Secondo Emma Hughes, dal 1994, «quando BP è divenuto l’operatore del più grande campo petrolifero in Azerbaijan, la corporation e il regime di Aliyev sono diventati ancor più interdipendenti». Un’interdipendenza già spiegata in maniera magistrale da James Marriott e Mika Minio-Paluello nel libro The Oil Road (Verso Books, 2013), dove tra l’altro si legge: «la cooperazione dell’azienda con il regime repressivo opera su livelli multipli: potere esecutivi locali nei villaggi, il servizio segreto azero, e le truppe del Servizio di protezione speciale dello Stato». Un vero e proprio apparato per garantire i profitti della famiglia Aliyev e della British Petroleum.

La repressione interna

Le tesi dell’attivista Emma Hughes non convinceranno tutti. Ma di una cosa si può star certi. L’autrice di All that Glitters. Sport, BP and Repression in Azerbaijan è abbastanza onesta da riconoscere che il suo arresto temporaneo all’aeroporto di Baku è poca cosa rispetto alla repressione subita dai cittadini azeri. Ricordiamo con lei i casi più noti: il giovane attivista democratico Rasul Jafarov, fondatore della Ong Human Rights Club e della campagna Sport for Rights, è stato condannato a una pena di 6 anni e mezzo.

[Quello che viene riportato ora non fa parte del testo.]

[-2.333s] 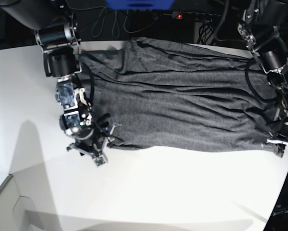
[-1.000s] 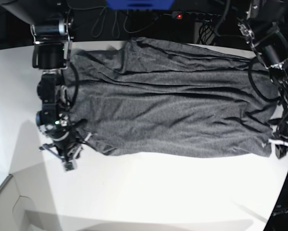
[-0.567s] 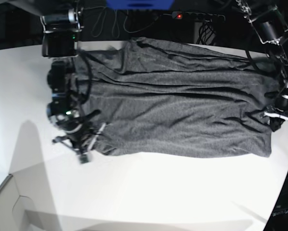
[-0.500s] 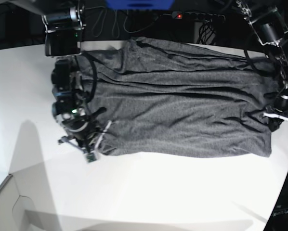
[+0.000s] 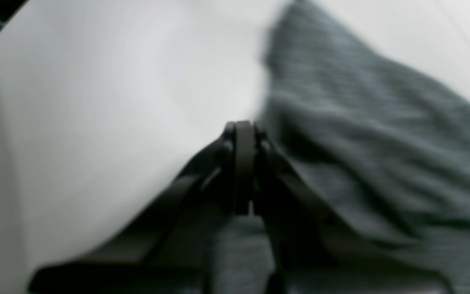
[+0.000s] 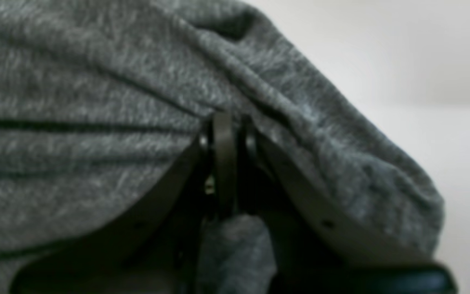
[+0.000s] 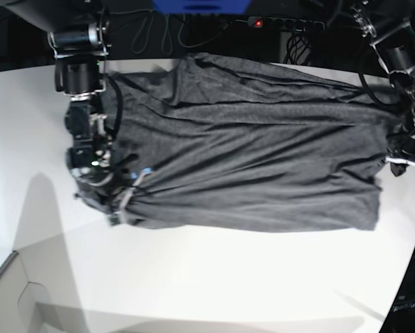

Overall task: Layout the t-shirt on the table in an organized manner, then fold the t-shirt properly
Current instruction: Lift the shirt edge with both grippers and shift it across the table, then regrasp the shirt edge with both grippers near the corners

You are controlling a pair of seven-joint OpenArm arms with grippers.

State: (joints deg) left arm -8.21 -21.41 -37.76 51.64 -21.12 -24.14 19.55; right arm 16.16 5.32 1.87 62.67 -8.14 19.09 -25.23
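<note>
Dark heather-grey t-shirt (image 7: 249, 156) spread across the far half of the white table (image 7: 214, 284), long axis running side to side in the base view, lengthwise creases following that same line. Plain knit throughout; no print, label or writing readable on it. Near edge fairly straight, far edge close to the table's back rim.

At the base view's left end: right gripper (image 7: 121, 207), jaws pressed together on a bunched fold of the t-shirt (image 6: 96, 102), cloth draped over and around both black fingers (image 6: 222, 163) in the right wrist view. At the base view's right end: left gripper (image 7: 404, 161), closed tight on the shirt's edge; in the blurred left wrist view the fingertips (image 5: 243, 163) meet with no gap, grey fabric (image 5: 382, 163) beneath and to one side, bare table (image 5: 96, 102) to the other.

Beyond the table's back rim: dark background, tangled black cables (image 7: 159, 31), a blue object (image 7: 200, 5), a power strip with a red light (image 7: 259, 23). Both arms reaching in from that far side, partly covering the shirt's ends.
</note>
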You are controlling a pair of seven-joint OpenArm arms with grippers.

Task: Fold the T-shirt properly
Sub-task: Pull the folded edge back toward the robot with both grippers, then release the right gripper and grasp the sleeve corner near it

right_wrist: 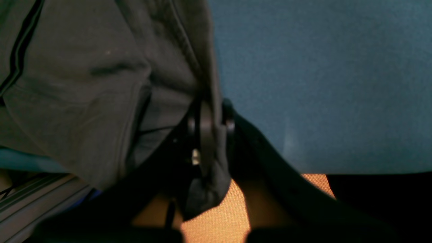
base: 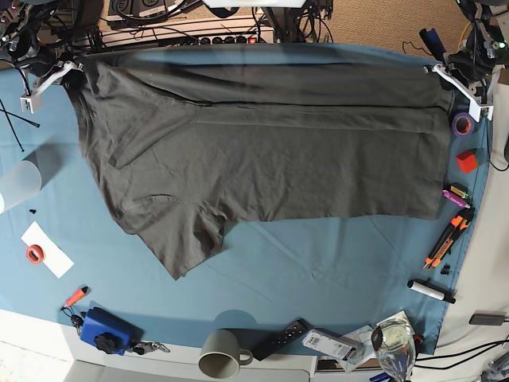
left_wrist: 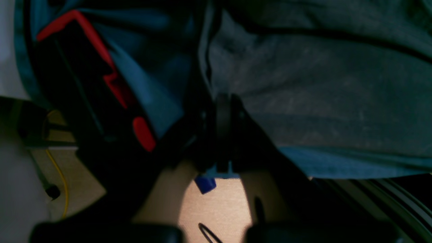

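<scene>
The dark grey T-shirt (base: 262,151) lies spread across the blue-teal table cloth (base: 318,263), wrinkled, with one sleeve (base: 179,239) pointing toward the front. Its far edge is stretched between both grippers. My left gripper (base: 439,73) is at the far right corner; in the left wrist view it (left_wrist: 222,114) is shut on the T-shirt's edge (left_wrist: 320,91). My right gripper (base: 75,68) is at the far left corner; in the right wrist view it (right_wrist: 206,130) is shut on a bunched fold of the T-shirt (right_wrist: 84,87), with fabric hanging through the jaws.
Along the right edge lie a purple tape roll (base: 462,123), a red cube (base: 467,161), markers (base: 456,192) and an orange cutter (base: 445,239). At the front stand a mug (base: 220,354), a remote (base: 280,338) and a glass (base: 395,344). A plastic cup (base: 17,185) stands at the left.
</scene>
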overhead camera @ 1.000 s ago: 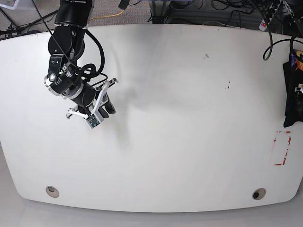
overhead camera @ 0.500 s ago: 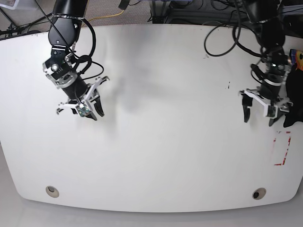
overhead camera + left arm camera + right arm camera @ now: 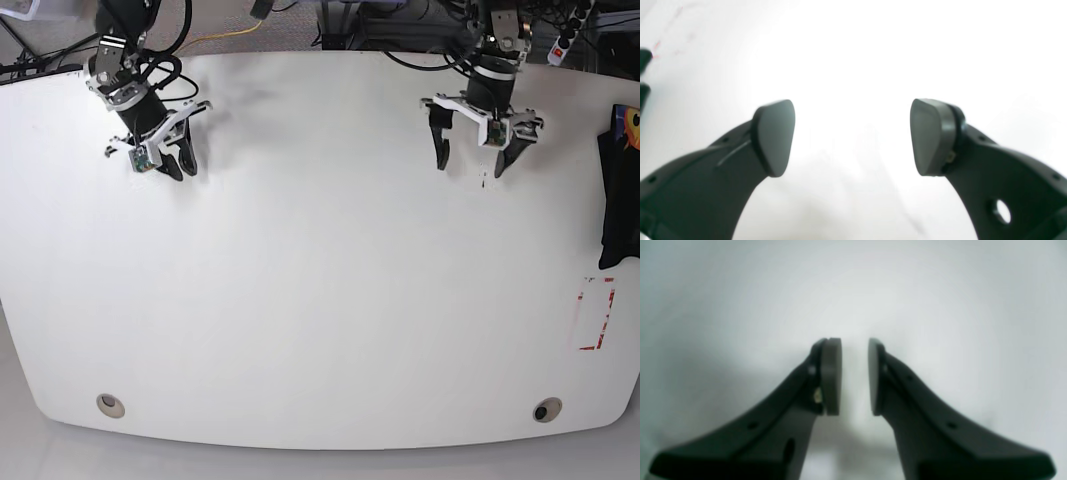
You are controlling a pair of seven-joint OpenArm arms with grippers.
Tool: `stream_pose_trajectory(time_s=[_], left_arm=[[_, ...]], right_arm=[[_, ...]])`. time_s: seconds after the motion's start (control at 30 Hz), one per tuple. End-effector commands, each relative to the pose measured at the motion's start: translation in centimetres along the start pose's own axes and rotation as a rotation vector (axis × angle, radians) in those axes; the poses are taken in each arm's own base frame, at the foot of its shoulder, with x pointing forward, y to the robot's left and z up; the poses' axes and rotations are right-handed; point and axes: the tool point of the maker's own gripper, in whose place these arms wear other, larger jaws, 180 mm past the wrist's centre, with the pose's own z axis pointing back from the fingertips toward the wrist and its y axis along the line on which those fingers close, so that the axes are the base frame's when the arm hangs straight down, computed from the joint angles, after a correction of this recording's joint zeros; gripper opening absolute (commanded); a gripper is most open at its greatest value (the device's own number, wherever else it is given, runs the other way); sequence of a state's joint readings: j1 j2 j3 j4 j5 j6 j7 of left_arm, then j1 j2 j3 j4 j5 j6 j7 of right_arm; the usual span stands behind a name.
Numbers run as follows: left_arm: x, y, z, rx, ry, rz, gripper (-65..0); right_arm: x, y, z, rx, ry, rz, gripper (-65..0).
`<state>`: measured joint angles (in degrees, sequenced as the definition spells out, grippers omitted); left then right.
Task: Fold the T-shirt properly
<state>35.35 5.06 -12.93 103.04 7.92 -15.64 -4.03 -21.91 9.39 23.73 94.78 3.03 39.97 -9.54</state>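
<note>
Black cloth T-shirt (image 3: 618, 190) with an orange-yellow patch at its top sits at the far right edge of the base view, upper right, mostly cut off by the frame; only a narrow dark strip shows, draped at the edge of the white curved tabletop (image 3: 320, 300). Print text not readable.

Left end effector (image 3: 474, 160), black fingers on a white bracket, hangs over the tabletop in the upper right-centre of the base view, well apart from the T-shirt. Jaws spread wide, nothing between them; left wrist view shows both grey pads (image 3: 773, 136) far apart over bare white surface.

Right end effector (image 3: 177, 165) is in the upper left of the base view, near the tabletop's back edge. Jaws narrow, a slim gap between the pads (image 3: 831, 376) in the right wrist view, holding nothing.

Small dark marks (image 3: 484, 181) on the tabletop just below the left end effector. Red-and-white tape rectangle (image 3: 596, 313) at lower right, below the T-shirt. Two round holes near the front edge, one lower left (image 3: 111, 404), one lower right (image 3: 546, 409). Cables and clutter beyond the back edge, top of frame.
</note>
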Motion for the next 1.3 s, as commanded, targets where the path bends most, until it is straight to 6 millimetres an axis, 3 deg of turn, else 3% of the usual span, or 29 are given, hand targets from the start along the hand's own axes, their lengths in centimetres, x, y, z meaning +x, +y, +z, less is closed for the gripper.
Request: stream_pose_trajectory(time_s=[0.0, 0.1, 0.43, 0.77, 0.9, 1.03, 1.27], left_arm=[[1.8, -1.0, 1.8, -0.019, -0.047, 0.001, -15.1], [0.5, -2.3, 4.9, -0.048, 0.02, 0.002, -15.1], [-5.0, -3.6, 12.3, -0.076, 0.256, 0.032, -15.1], [-9.0, -4.1, 18.1, -0.092, 0.446, 0.048, -15.1], [-12.2, -4.1, 19.9, -0.119, 0.539, 0.045, -15.1], [-16.4, -4.7, 20.9, -0.129, 0.628, 0.081, -15.1], [-23.9, -4.8, 21.3, -0.124, 0.775, 0.134, -15.3]], right_arm=[[-0.2, -0.3, 1.7, -0.009, -0.029, -0.041, -52.0], [-2.0, 0.4, 3.8, -0.008, 0.008, -0.072, -52.0], [-6.9, 4.2, 10.2, 0.037, 0.129, -0.217, -52.0], [-12.6, 7.5, 17.6, 0.05, 0.335, -0.342, -52.0], [-14.7, 8.9, 20.0, 0.055, 0.418, -0.381, -52.0], [-17.2, 10.1, 21.1, 0.048, 0.479, -0.443, -52.0], [-21.9, 11.4, 20.5, 0.057, 0.569, -0.512, -52.0]])
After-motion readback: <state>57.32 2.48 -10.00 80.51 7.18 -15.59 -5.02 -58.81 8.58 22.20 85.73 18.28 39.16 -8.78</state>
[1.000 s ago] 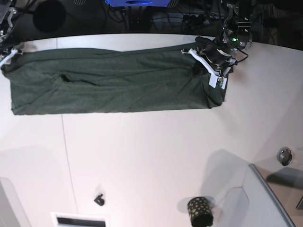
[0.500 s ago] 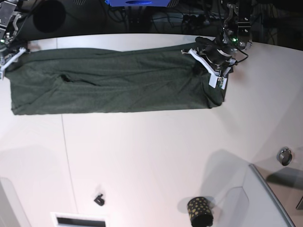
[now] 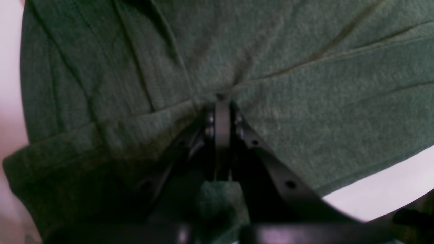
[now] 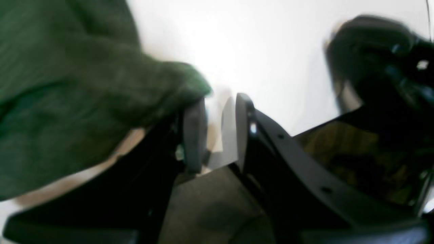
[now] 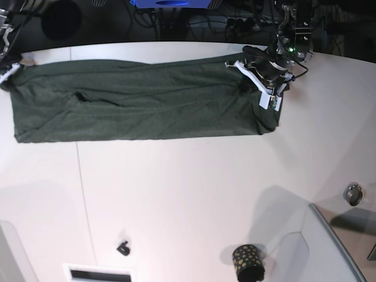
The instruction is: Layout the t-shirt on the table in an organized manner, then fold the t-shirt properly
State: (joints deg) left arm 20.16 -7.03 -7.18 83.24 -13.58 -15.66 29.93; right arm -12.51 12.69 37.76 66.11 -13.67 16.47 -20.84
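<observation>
Right claw [image 4: 213, 135] withdrawn from t-shirt [image 5: 141, 100], left claw [image 3: 220, 101] clamped

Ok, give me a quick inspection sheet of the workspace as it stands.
Surface: white table, thin seam lines, mostly bare.
Job's things: dark green t-shirt lying along the far edge as a long folded band, slightly wrinkled.
Clutter: black gold-dotted cup, small black piece, metal ring, grey raised panel.
Grippers: left gripper shut on the t-shirt's end; right gripper beside the other end, jaws apart, nothing between them.
Cables: dark tangle behind the table.
Surroundings: dark, blue object at the far side.
</observation>
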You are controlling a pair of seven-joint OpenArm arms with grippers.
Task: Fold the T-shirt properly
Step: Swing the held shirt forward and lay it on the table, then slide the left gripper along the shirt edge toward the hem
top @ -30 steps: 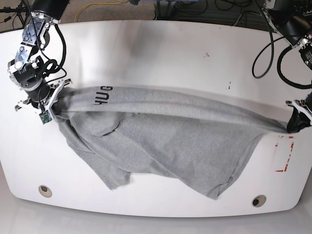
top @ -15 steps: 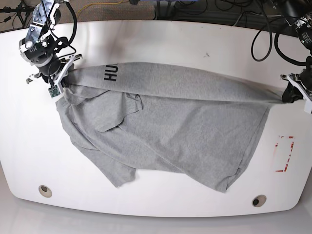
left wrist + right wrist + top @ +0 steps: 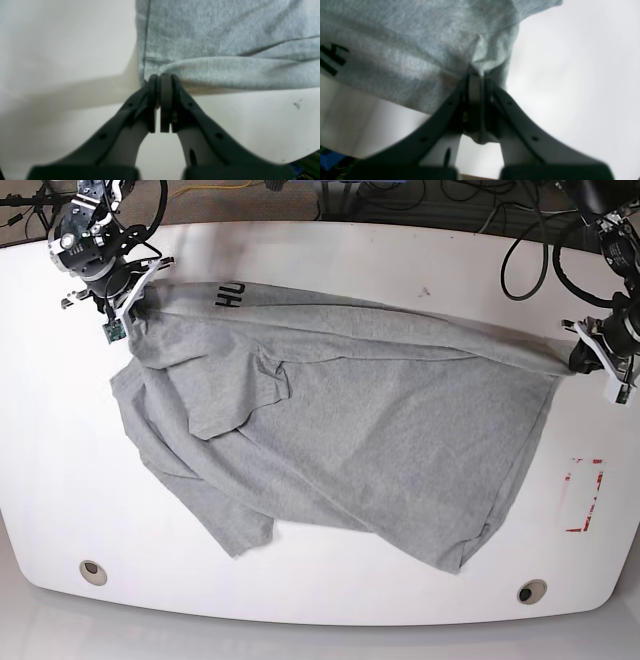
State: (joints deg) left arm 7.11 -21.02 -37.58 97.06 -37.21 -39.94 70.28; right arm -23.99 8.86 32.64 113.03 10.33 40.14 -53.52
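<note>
progress: no fold made yet, T-shirt (image 3: 340,440) lies spread and rumpled across the white table (image 3: 330,270), one sleeve doubled over, smoothing and every fold left | left gripper (image 3: 160,77): clenched on a hem corner | right gripper (image 3: 476,75): clenched on the far edge near the lettering

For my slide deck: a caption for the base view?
Both grippers pinch the grey T-shirt, stretched across the white table.

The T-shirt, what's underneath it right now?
The white table lies under the T-shirt. Whatever else might sit beneath the spread cloth is covered. Black lettering peeks out near its far edge.
</note>
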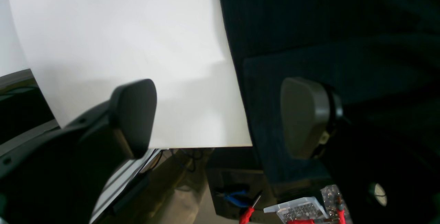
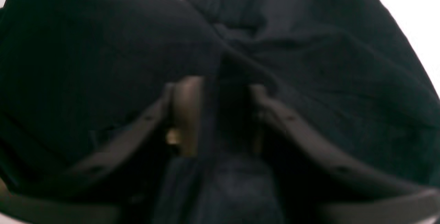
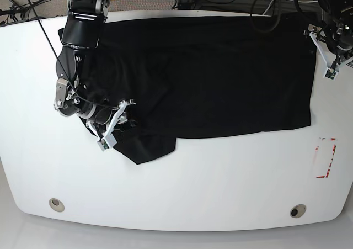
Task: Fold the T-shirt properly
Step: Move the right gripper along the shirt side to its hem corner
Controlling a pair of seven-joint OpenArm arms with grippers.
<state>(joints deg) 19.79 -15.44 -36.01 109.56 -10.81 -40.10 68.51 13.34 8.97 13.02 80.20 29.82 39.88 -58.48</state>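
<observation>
While your right gripper (image 2: 220, 114) stands part open around a fold of the plain black fabric T-shirt (image 3: 220, 78), your left gripper (image 1: 220, 117) hangs wide open over its edge.

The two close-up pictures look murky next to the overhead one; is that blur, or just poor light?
Both. In the right wrist view the T-shirt fills the frame, soft and nearly featureless, the right gripper smeared. In the left wrist view the left gripper is blurred, and the table glares white. The base view is sharp and evenly lit.
</observation>
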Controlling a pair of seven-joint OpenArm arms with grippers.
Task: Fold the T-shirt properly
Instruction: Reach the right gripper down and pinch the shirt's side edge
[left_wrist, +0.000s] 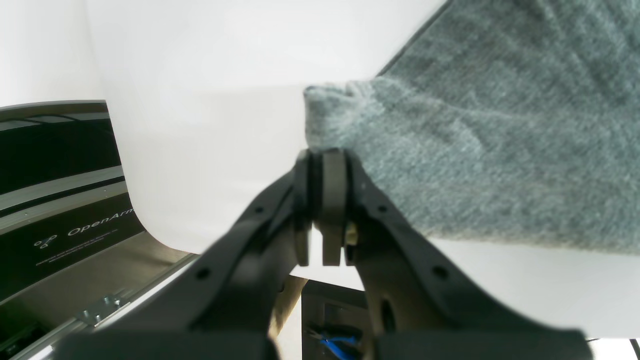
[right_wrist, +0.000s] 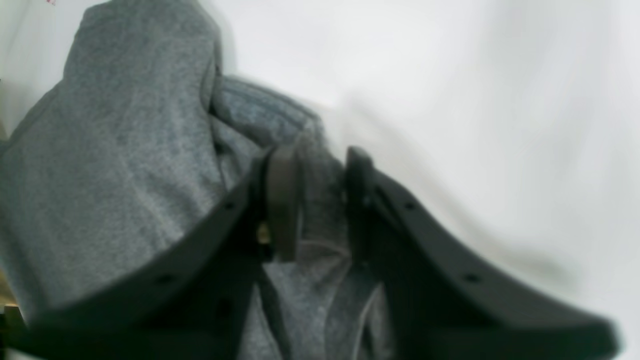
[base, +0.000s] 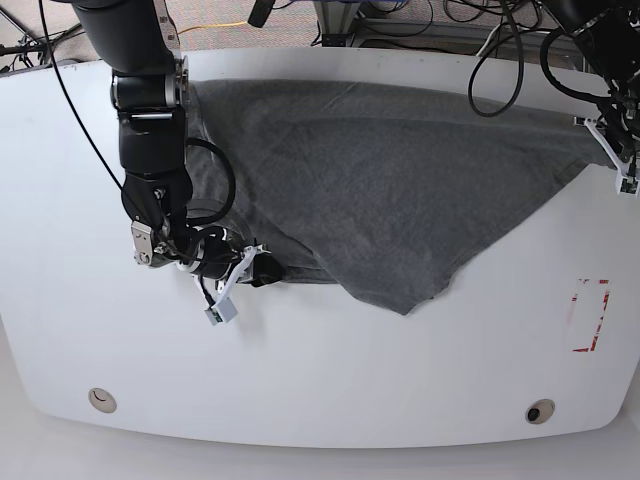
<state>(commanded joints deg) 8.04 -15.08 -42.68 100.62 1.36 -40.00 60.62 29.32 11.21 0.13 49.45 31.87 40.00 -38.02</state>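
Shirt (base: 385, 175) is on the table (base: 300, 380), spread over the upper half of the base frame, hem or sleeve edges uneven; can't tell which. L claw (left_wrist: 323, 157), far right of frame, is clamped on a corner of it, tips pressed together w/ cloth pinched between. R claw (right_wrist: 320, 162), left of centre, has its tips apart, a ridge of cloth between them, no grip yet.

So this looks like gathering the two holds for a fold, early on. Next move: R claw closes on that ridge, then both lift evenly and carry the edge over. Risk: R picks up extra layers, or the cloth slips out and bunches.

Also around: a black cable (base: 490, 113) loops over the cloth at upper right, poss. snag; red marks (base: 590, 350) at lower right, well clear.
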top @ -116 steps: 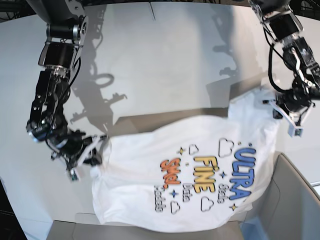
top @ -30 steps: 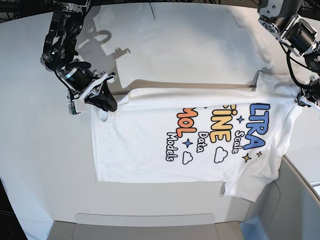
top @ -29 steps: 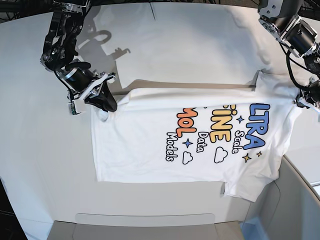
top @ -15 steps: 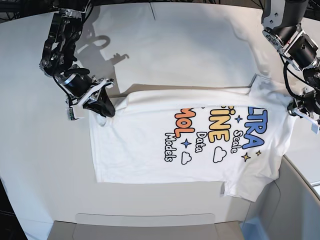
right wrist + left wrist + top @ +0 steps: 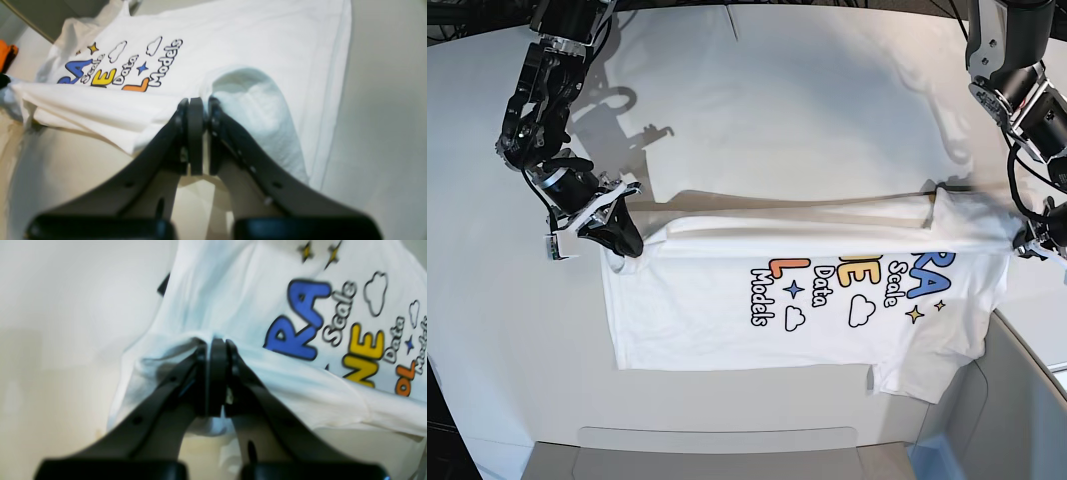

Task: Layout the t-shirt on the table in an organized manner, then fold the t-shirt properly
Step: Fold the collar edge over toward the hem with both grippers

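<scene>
The left claw (image 5: 213, 350) is pinching the t-shirt (image 5: 807, 300) at its far edge, at 3 o'clock in the base view. The right claw (image 5: 196, 110) pinches that same edge at 9 o'clock. The edge hangs raised between them while the lower half lies on the surface (image 5: 757, 120). Both claws should probably travel level and together, keeping the cloth taut, so the fold lands straight. The surface is plain white; a grey bin (image 5: 1017, 400) sits at 4 o'clock.

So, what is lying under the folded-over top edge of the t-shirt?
Under the fold of the t-shirt lies its own printed front; letter tops are covered. The table beneath is hidden.
</scene>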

La sessantenne Leyla Yunus e il marito Arif, difensori dei diritti umani, sono stati accusati di tradimento e rischiano l’ergastolo per aver chiesto il boicottaggio dei Giochi europei. Lo scorso aprile l’avvocato per i diritti umani Intigam Aliyev (nessuna parentela con la famiglia al comando) è stato condannato a sette anni e mezzo. Insieme a loro, molti attivisti del movimento giovanile Nida.

Diversa la sorte di Emin Huseynov, fondatore dello Institute for Reporters’ Freedom and Safety e del canale «Objektiv». Nell’agosto del 2014 si era rifugiato nell’ambasciata svizzera, dopo un arresto arbitrario criticato con enfasi dalla stessa Corte europei dei diritti umani. Da qualche giorno è a Berna. Ha raggiunto la Svizzera grazie all’aiuto della fondazione «Courage», presieduta dalla giornalista di WikiLeaks Sarah Harrison (ma per qualcuno il suo esilio è solo una concessione del presidente Aliyev. Per chi rimane in Azerbaijan, le cose comunque non promettono nulla di buono: alla vigilia dell’inaugurazione dei Giochi, Khadija Ismayilova ha pubblicato una lettera dal carcere sul New York Times, chiedendo ai suoi sostenitori di «continuare la battaglia per i diritti umani».

Due giorni dopo la lettera è uscita in una versione modificata sul sito web dell’agenzia pro-governativa SIA e poi sull’agenzia Kaspi (legata al governo). Le parole di Khadija Ismayilova erano stravolte: «continuate la battaglia per consolidare la battaglia della quinta colonna». Lo stesso linguaggio che usa il presidente azero quando, attaccando ogni opposizione, minaccia di non voler permettere alla quinta colonna di svendere il paese agli stranieri. (GB).